Exercise aim
Reading the data below, count the lines that carry the string "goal". Give nothing but the count.

===== The input =====

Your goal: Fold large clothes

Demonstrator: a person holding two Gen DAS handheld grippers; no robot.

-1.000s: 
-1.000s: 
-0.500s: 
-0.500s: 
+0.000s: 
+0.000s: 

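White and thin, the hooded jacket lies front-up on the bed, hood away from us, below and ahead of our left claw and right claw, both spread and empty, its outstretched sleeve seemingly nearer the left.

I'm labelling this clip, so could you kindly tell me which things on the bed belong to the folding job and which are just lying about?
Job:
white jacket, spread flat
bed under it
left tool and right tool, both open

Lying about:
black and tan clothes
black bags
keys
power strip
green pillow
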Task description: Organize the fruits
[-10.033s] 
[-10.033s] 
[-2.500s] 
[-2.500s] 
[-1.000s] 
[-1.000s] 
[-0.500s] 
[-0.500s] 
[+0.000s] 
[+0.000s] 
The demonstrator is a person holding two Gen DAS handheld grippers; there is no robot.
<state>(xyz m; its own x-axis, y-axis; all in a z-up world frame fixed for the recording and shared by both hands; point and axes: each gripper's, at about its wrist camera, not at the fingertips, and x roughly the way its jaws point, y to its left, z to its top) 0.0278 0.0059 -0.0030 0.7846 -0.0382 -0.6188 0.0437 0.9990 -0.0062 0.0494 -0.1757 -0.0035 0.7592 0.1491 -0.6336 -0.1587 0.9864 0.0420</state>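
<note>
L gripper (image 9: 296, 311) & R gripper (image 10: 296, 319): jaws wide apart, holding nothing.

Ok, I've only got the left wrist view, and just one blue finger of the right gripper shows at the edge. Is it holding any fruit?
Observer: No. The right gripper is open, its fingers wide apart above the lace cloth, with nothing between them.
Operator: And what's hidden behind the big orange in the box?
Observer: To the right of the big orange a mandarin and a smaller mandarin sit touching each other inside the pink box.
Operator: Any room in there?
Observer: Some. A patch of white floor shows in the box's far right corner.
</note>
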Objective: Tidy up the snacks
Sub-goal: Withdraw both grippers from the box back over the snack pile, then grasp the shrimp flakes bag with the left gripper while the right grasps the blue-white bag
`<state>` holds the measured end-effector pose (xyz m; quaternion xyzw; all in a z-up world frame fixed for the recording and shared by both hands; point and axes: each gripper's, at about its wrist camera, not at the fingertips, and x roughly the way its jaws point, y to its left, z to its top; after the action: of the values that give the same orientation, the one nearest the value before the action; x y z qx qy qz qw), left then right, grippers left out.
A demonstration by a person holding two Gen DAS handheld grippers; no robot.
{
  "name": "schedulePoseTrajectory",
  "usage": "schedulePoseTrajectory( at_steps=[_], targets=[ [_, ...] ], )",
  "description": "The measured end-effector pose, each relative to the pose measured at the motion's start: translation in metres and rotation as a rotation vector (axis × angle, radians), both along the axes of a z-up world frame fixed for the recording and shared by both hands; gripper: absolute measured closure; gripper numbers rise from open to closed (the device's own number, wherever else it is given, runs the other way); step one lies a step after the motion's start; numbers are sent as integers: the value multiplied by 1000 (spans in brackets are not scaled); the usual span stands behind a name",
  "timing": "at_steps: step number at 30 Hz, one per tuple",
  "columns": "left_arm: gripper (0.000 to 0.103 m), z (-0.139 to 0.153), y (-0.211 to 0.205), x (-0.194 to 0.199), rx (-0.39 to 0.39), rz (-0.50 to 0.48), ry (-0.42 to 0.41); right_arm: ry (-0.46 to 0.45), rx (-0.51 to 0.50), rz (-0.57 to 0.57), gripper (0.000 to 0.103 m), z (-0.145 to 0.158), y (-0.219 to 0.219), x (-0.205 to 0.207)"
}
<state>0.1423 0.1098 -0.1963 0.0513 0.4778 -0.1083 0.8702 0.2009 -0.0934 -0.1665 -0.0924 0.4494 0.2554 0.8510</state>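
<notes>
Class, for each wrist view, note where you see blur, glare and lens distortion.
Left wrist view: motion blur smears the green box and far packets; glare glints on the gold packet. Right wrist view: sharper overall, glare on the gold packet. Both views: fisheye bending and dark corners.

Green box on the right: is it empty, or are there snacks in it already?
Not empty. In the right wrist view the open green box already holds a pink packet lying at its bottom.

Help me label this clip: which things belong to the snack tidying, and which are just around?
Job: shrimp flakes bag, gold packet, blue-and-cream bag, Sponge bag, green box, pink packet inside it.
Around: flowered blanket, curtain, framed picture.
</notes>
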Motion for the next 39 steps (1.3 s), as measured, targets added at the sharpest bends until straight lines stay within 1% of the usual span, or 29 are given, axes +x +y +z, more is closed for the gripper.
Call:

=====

Reply
2